:: Problem to solve ::
Copy the lines below exactly. Start at the first and finish with the line containing "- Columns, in".

** Opening Input block **

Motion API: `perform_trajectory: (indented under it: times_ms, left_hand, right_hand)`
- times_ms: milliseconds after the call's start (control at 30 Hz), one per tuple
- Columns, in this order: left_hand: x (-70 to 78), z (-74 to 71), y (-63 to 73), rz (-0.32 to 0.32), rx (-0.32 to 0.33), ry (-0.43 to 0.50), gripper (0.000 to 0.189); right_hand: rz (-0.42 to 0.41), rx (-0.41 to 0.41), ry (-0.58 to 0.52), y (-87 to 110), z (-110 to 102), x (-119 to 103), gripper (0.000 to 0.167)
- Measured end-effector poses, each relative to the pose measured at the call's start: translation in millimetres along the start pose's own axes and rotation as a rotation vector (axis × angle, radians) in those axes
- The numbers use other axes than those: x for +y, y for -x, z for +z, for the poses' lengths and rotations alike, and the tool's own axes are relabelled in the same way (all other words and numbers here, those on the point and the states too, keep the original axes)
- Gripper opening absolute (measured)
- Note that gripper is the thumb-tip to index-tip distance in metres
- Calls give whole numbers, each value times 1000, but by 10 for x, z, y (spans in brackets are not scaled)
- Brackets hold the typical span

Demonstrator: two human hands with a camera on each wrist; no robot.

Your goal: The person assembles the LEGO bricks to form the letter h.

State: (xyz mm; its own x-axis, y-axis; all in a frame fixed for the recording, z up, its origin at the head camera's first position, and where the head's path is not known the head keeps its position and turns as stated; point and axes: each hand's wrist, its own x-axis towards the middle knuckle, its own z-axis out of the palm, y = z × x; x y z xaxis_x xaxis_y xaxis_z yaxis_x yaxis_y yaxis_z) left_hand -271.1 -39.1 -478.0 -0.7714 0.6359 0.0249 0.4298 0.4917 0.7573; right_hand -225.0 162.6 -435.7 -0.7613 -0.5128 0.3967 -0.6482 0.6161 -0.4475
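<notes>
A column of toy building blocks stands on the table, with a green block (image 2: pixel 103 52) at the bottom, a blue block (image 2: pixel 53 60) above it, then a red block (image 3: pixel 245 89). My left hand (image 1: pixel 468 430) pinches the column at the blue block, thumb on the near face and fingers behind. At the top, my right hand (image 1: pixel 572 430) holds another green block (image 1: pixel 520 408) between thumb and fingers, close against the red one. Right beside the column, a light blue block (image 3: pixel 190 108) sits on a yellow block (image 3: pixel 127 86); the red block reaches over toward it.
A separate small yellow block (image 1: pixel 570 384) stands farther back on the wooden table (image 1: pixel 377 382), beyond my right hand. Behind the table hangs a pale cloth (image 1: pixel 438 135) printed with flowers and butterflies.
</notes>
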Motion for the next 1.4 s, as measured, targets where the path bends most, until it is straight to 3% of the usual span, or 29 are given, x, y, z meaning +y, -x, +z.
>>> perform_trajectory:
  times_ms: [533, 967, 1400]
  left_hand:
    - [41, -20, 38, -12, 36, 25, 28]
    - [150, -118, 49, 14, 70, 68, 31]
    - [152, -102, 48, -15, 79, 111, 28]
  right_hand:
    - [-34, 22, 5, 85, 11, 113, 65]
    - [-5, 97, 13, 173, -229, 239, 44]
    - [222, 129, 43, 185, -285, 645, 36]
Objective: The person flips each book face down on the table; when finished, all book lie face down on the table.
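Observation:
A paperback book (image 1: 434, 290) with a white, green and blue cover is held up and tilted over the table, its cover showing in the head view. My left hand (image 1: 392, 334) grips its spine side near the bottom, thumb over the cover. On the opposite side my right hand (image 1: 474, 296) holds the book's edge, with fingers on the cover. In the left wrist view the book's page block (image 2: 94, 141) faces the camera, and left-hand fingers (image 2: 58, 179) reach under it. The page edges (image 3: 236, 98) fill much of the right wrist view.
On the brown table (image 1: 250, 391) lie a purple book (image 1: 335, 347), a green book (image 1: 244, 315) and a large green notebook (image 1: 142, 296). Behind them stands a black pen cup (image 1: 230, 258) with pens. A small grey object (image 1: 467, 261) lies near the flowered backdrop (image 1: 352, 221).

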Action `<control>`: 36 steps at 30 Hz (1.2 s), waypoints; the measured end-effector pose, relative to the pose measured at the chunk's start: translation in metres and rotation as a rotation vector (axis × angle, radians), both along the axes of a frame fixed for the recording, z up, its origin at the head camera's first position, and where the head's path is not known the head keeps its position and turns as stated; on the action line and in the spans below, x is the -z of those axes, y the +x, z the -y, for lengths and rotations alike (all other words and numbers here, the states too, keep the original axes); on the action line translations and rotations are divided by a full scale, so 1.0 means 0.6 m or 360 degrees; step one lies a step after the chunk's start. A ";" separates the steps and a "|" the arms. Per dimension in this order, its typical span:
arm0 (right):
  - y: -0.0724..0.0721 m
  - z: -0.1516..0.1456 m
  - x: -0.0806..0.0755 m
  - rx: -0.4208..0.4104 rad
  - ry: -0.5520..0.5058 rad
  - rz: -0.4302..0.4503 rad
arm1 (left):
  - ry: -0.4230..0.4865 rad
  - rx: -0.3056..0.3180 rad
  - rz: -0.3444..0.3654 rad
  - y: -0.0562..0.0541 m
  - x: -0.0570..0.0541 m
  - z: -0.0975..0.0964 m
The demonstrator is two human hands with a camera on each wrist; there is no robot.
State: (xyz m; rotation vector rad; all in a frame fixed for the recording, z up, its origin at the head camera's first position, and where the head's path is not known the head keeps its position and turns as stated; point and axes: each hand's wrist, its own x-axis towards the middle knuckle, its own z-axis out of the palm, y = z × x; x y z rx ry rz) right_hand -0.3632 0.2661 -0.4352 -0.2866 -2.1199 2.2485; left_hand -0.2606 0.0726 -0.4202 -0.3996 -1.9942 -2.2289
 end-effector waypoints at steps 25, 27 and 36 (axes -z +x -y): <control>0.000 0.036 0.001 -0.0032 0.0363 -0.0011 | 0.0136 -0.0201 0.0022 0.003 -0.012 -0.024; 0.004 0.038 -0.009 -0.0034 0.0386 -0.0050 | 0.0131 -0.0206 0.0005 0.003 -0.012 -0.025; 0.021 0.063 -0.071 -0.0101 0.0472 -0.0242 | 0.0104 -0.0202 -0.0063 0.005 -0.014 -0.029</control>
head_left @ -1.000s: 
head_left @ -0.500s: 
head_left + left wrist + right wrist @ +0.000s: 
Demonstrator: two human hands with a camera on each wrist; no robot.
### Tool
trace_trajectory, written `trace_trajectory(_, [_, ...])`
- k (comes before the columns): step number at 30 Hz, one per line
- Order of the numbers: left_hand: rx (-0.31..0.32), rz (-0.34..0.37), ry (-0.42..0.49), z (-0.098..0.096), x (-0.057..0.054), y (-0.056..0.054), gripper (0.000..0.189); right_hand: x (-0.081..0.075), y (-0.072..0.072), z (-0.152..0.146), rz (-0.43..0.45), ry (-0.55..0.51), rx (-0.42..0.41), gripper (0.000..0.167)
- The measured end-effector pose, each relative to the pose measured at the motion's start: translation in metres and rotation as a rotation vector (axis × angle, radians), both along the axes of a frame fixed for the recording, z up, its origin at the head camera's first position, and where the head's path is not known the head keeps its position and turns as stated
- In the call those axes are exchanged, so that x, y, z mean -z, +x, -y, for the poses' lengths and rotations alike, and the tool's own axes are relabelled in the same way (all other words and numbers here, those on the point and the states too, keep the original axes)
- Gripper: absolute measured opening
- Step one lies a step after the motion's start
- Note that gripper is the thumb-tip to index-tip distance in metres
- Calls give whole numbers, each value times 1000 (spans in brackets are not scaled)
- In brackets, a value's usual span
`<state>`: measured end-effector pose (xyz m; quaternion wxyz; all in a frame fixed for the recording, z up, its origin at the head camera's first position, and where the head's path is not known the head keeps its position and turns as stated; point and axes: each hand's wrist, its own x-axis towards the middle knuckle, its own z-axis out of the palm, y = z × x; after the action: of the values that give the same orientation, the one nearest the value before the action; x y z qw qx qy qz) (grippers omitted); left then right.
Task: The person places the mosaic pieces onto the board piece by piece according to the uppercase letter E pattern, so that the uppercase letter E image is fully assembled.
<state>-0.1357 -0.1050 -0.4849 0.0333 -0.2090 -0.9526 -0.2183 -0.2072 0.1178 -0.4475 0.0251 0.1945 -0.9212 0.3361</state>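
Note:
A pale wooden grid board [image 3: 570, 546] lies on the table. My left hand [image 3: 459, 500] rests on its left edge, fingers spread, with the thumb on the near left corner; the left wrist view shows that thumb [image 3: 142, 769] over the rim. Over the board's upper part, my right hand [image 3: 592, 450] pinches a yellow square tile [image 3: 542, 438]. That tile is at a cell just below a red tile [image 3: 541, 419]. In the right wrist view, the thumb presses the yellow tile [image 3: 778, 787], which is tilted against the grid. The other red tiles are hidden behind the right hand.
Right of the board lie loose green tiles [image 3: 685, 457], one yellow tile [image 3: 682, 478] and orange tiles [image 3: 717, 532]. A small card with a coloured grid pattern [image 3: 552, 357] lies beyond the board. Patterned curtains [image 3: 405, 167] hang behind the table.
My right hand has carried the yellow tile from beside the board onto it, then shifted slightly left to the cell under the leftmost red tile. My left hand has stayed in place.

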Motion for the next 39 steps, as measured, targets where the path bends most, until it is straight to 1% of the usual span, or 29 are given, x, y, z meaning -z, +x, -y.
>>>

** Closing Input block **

:: Answer to the problem ::
Motion API: `perform_trajectory: (indented under it: times_ms, left_hand, right_hand)`
- times_ms: milliseconds after the call's start (control at 30 Hz), one per tuple
- Columns, in this order: left_hand: x (-70 to 78), z (-74 to 71), y (-63 to 73), rz (-0.32 to 0.32), rx (-0.32 to 0.33), ry (-0.43 to 0.50), gripper (0.000 to 0.189); right_hand: rz (-0.42 to 0.41), rx (-0.41 to 0.41), ry (-0.58 to 0.52), y (-87 to 110), z (-110 to 102), x (-119 to 103), gripper (0.000 to 0.167)

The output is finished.